The idea for The September Garden was born when I chanced upon a published diary in a second-hand book shop: The Normandy Diary of Marie-Louise Osmont 1940-1944. This incredible account written by an ordinary woman who lived through the occupation and the subsequent Allied invasion, haunted me. It stayed with me for years. The fact that she witnessed this incredible event unfold around her not knowing, as we do in hindsight, what on earth the outcome would be intrigued me. I wanted to explore it, relay her experience in a story, try to do it justice.
I also wanted to bring the novel back to England and so I created half-French Sylvie from fictitious Montfleur in Normandy, who is staying with her cousin Nell in the Chiltern hills of Buckinghamshire and is marooned here when war breaks out. And at Nell's house in the country is a beautiful but neglected walled garden.

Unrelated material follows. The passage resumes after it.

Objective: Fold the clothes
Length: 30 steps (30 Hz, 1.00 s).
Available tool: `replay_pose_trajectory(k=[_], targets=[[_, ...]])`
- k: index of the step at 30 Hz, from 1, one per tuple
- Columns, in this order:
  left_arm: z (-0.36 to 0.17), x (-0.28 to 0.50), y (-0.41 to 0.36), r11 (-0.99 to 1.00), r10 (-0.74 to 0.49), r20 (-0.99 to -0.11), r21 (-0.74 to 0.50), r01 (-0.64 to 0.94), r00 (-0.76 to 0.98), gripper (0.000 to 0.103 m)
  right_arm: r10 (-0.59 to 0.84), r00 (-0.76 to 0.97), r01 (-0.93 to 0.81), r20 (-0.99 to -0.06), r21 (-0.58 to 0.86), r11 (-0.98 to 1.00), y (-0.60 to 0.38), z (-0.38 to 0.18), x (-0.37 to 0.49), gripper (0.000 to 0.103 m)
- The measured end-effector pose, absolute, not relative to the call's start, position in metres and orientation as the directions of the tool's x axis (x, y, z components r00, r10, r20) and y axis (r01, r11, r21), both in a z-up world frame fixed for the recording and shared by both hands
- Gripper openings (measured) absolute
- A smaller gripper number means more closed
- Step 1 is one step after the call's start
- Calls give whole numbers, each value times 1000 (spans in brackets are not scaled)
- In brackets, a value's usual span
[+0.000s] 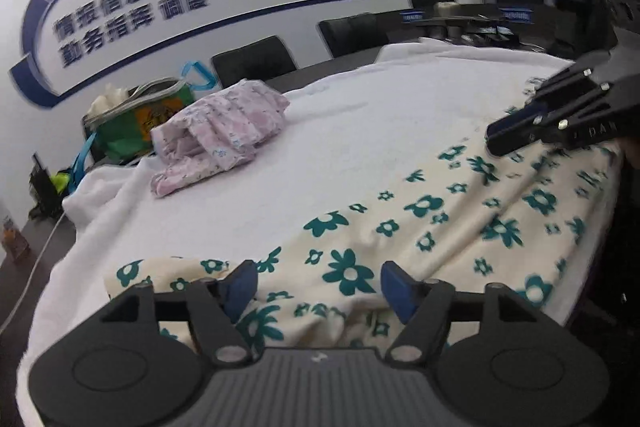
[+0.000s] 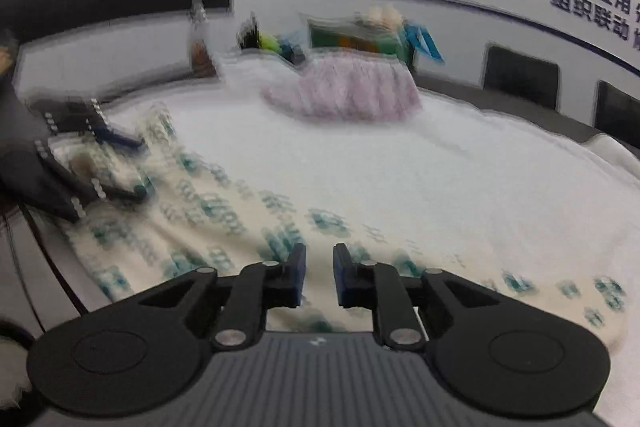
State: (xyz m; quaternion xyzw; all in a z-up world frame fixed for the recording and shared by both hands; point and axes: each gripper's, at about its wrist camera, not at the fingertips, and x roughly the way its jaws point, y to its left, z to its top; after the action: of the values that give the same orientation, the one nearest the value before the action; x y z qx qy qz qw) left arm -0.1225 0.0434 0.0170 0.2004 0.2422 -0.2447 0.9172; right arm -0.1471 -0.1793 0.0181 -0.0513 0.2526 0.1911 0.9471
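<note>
Ahead of the left claw (image 1: 318,281) a broad stretch of the white-covered worktop (image 1: 360,131) lies bare, giving open passage forward. Directly under and between its parted jaws lies the flat floral cloth (image 1: 440,219), low and no barrier. Ahead and to its left a heap of pink clothes (image 1: 218,135) stands in the way, with a green bag (image 1: 132,123) just behind it. To its right the right claw (image 1: 516,131) hangs over the cloth. Beyond the worktop's far edge, dark chairs (image 1: 254,61) line the wall.
</note>
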Motion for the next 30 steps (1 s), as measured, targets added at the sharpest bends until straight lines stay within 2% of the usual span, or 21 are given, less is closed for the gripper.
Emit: replay_pose_trajectory(k=[2,4,7,9,11,13,14,16,18,19,20,23,25,27,30], targets=[[19,-127,48,829,-328,-532,235,508,781,70,341,780,-409,-525,-15,913,-165,7,-142,16],[30,-144,62,862,-315,-489,211,461,813,66,308,767,-432,-563,-99,896,-156,-8,-144,16],[57,-178,105,919,-309,-352,129,373,884,72,285,774,-437,-566,-152,886,-157,2,-151,27],[61,-176,128,955,-240,-388,69,287,890,74,283,786,-437,-549,-171,883,-165,11,-156,39],[61,-169,146,973,-195,-464,15,228,864,73,276,800,-428,-533,-185,885,-175,19,-162,41],[57,-160,154,977,-197,-565,-43,210,801,72,193,832,-317,-520,-160,935,-210,30,-169,45],[55,-157,156,977,-204,-605,-75,200,770,68,128,845,-223,-519,-125,967,-233,37,-176,46],[53,-159,164,960,-277,-623,-217,179,731,64,2,851,-25,-526,-37,999,-281,49,-190,46],[54,-164,169,928,-339,-583,-338,160,738,66,-47,836,118,-546,96,988,-321,53,-208,46],[57,-165,165,926,-343,-553,-336,173,759,66,-37,827,156,-561,165,974,-336,51,-217,46],[62,-166,154,933,-345,-529,-284,221,776,67,-18,814,181,-580,225,957,-348,48,-225,46],[80,-150,104,922,-357,-501,-55,383,788,68,34,792,218,-610,334,917,-368,37,-236,47],[92,-134,72,864,-403,-506,65,500,762,71,19,782,244,-623,334,910,-373,32,-239,47],[106,-103,29,770,-469,-550,127,625,691,77,13,781,240,-624,320,917,-371,30,-243,50],[109,-62,-54,569,-576,-641,131,812,507,78,38,786,218,-617,334,917,-364,25,-255,52]])
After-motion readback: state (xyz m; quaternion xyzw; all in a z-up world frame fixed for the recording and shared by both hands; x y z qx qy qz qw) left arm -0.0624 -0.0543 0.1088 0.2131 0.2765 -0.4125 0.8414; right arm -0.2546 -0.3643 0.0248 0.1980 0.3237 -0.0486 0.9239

The September Garden itself came to me when I wasn't looking. I was reworking the book and needed a new title. I also wanted to create a metaphoric place of safety for Nell; the place to which she always returns for sanctuary, and the place where she buries her darkest secret. I was daydreaming, looking out of my window onto the allotments at the back of my house. It was one of those golden September days when the sun was slanting down on to sunflowers, crysthanthamums and plump apple trees, shining down on a garden at its very best in a transient moment of beauty.
And so, in that fleeting pinpoint of time The September Garden was born.